The Original Six are the six teams (Boston Bruins, Chicago Black Hawks, Detroit Red Wings, Montreal Canadiens, New York Rangers, and  Toronto Maple Leafs) that composed the National Hockey League (NHL) for the 25 seasons between the 1942–43 season and the 1967 NHL Expansion. The name is something of a misnomer, since there were other NHL franchises that ceased operations before 1942, including some that were founded before some of the Original Six. The term dates from the 1967 expansion which added six new franchises; hence the six expansion teams and the "Original Six".
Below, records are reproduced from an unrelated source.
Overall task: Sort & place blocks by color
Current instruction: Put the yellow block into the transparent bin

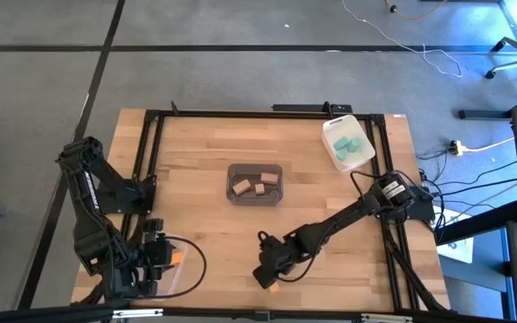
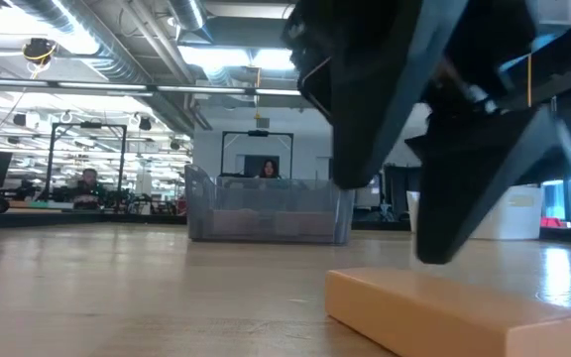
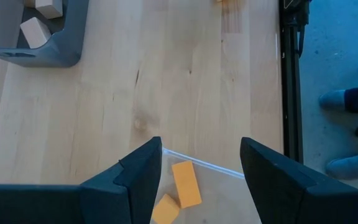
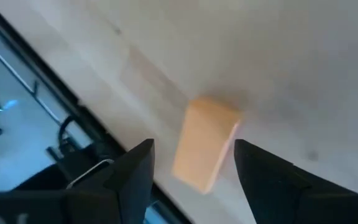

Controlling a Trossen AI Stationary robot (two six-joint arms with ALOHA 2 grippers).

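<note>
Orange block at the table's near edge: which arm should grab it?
Right. Its tool is open and hovering just above the orange block, which shows between its fingers in the right wrist view. The left tool sits far off, over the clear bin.
</note>
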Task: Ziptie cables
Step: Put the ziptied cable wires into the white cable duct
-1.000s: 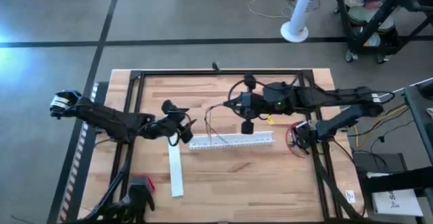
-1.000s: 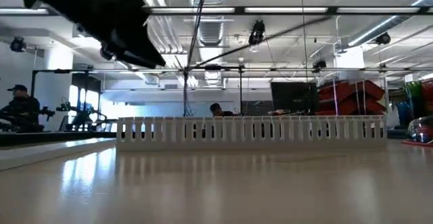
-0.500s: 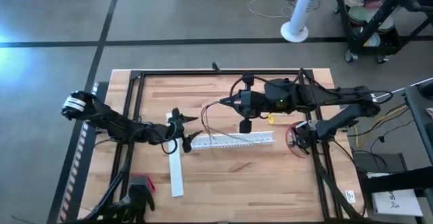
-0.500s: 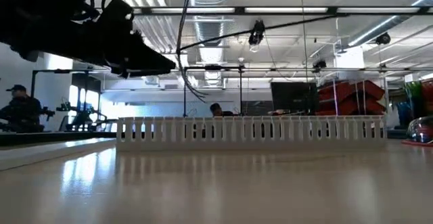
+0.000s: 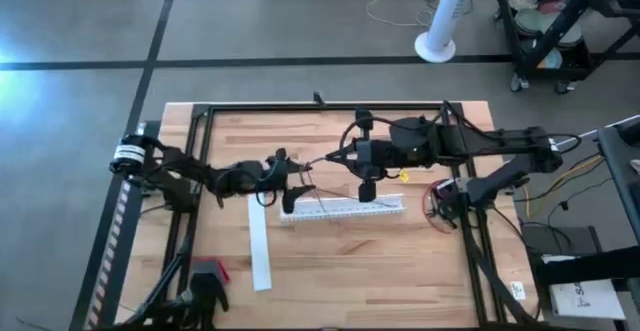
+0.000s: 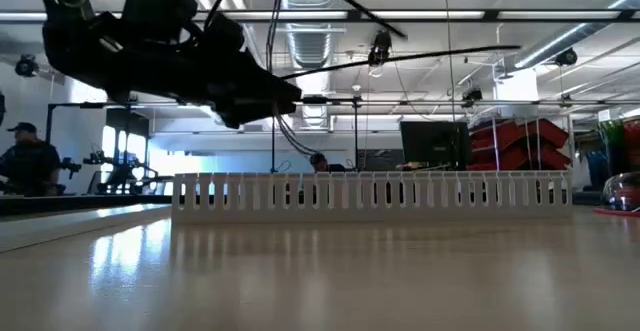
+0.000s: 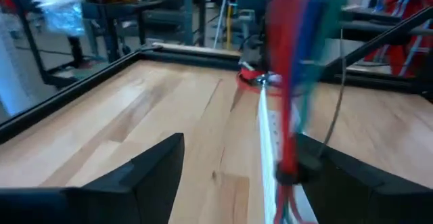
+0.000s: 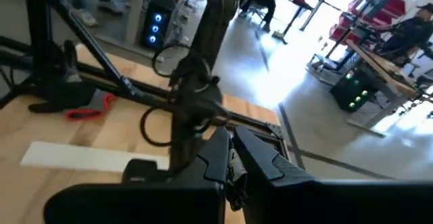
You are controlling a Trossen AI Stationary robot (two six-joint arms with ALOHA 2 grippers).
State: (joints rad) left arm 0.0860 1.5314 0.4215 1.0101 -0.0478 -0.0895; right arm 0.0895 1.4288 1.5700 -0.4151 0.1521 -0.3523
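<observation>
High view: thin cables [image 5: 318, 161] pinched in right tool [image 5: 333, 158], left tool [image 5: 298, 183] spread beside.

1. From above, even overhead light falls on my wooden surface [image 5: 330, 261]; a pale bluish glare sits on the grey floor [image 5: 20, 41] at the picture's left edge.
2. Shadows under my arms are soft and short.
3. At surface height, long ceiling light strips [image 6: 420, 14] burn bright, and the room behind is backlit by windows.
4. My left arm shows there as a black silhouette, its detail lost.
5. The near surface in that view is a smooth, out-of-focus sheen with pale reflections.
6. My left wrist view is blurred: coloured wires [image 7: 291, 82] smear into streaks.
7. My right wrist view is washed out by daylight on the floor beyond.
</observation>
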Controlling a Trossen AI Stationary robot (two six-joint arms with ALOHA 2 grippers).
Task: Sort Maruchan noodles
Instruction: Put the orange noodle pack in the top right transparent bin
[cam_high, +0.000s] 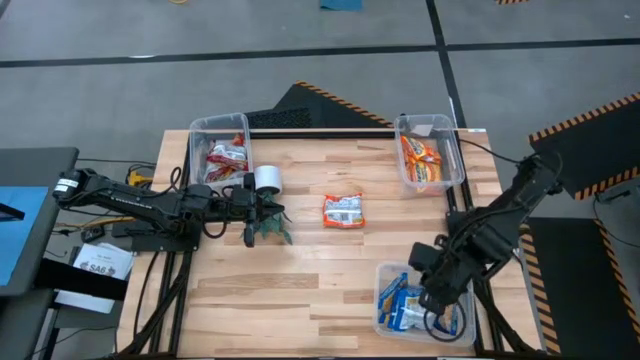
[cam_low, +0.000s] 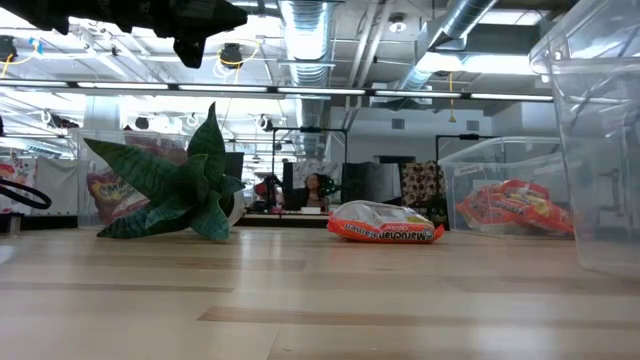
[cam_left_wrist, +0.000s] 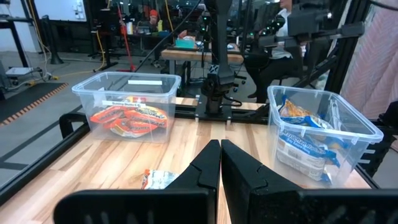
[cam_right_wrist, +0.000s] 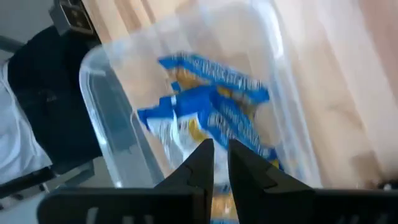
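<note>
One red-and-white noodle packet (cam_high: 343, 210) lies flat in the middle of the table, also visible as the packet (cam_low: 385, 222) in the low view. My left gripper (cam_high: 250, 207) hovers shut to its left, above a green plant (cam_high: 272, 230), touching nothing. My right gripper (cam_right_wrist: 221, 149) hangs over the near-right bin (cam_high: 385, 272) of blue-and-white packets (cam_right_wrist: 211, 106), its fingers a narrow gap apart and holding nothing. The far-left bin (cam_high: 200, 130) holds red-and-white packets (cam_high: 226, 160). The far-right bin (cam_high: 452, 150) holds orange packets (cam_high: 422, 160).
The plant (cam_low: 180, 195) lies with its leaves on the wood beside its white pot (cam_high: 267, 180), right under my left arm. Three clear bins stand at the table's far-left, far-right and near-right corners. Bare wood stretches along the near edge and the near-left part.
</note>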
Canadian television coverage
In the 1952–53 season, CBC began televising Hockey Night in Canada as a simulcast to the radio calls, joining the games in progress either 30 minutes or 60 minutes after the opening faceoff. Until 1961, the CBC was the only operating television network in Canada. Not only that, it was likely that not all Toronto Maple Leafs and Montreal Canadiens playoff games were televised in the early years, including to their local markets.

Notes
1955 - Game 3 of the Detroit-Toronto series and Game 5 of the Boston-Montreal series were televised nationally.
1956 - Game 4 of the Montreal-New York Rangers series was not the potential clincher, nor was it played in Montreal. Therefore, there was a possible chance that the game wasn't going to be televised.
1957 - Games 1, 2, and 4 of the Montreal-New York Rangers series were likely not seen outside the Montreal region if not televised at all.
1958 - Games 1–3 of the Montreal-Detroit series were likely not seen outside Quebec.
1959 - CBC's telecast of Game 7 of Toronto-Boston series at Boston Garden joins just before the start of the second period. Bill and Foster Hewitt were simulcasting on Toronto's CKFH and CBC Radio, and one of them welcomes the television audience.
1960 - In the May 28 edition of the Winnipeg Free Press, a Canadian Press article mentioned the fact that the CBC fielded numerous angry calls from viewers upset that CBC continued to televise all three overtimes of Game 3 of the Toronto-Detroit series. Because of this, the angry viewers missed several previously scheduled shows as the overtime continued on. The CBC said that the policy of telecasting each Stanley Cup playoff game to its conclusion would be enforced.
1961 - Some semifinal games may not have been seen outside the Toronto or Montreal metro areas.
This may have been the first time that all playoff games were televised somewhere across Canada.
1962 - CBC's Winnipeg affiliate carried Game 3 of the Montreal-Chicago series at 8:30 p.m. Central time (9:30 p.m. Eastern time). Meanwhile, they aired The Ed Sullivan Show at 7 p.m. (8 p.m. Eastern), which included guest stars Wayne and Shuster. This was followed by Close-Up at 8 p.m. (9 p.m. Eastern), and then the hockey game in progress.
On April 3, CBC's affiliates in and near Toronto aired The Garry Moore Show at 8 p.m. followed by Game 4 of the Toronto-New York Rangers game in progress at 9 p.m.
1967 - Except Game 2 of the Toronto-Chicago series, all Stanley Cup playoff games on CBC were televised in color. The 1967 playoffs were the first time CBC televised NHL games in color.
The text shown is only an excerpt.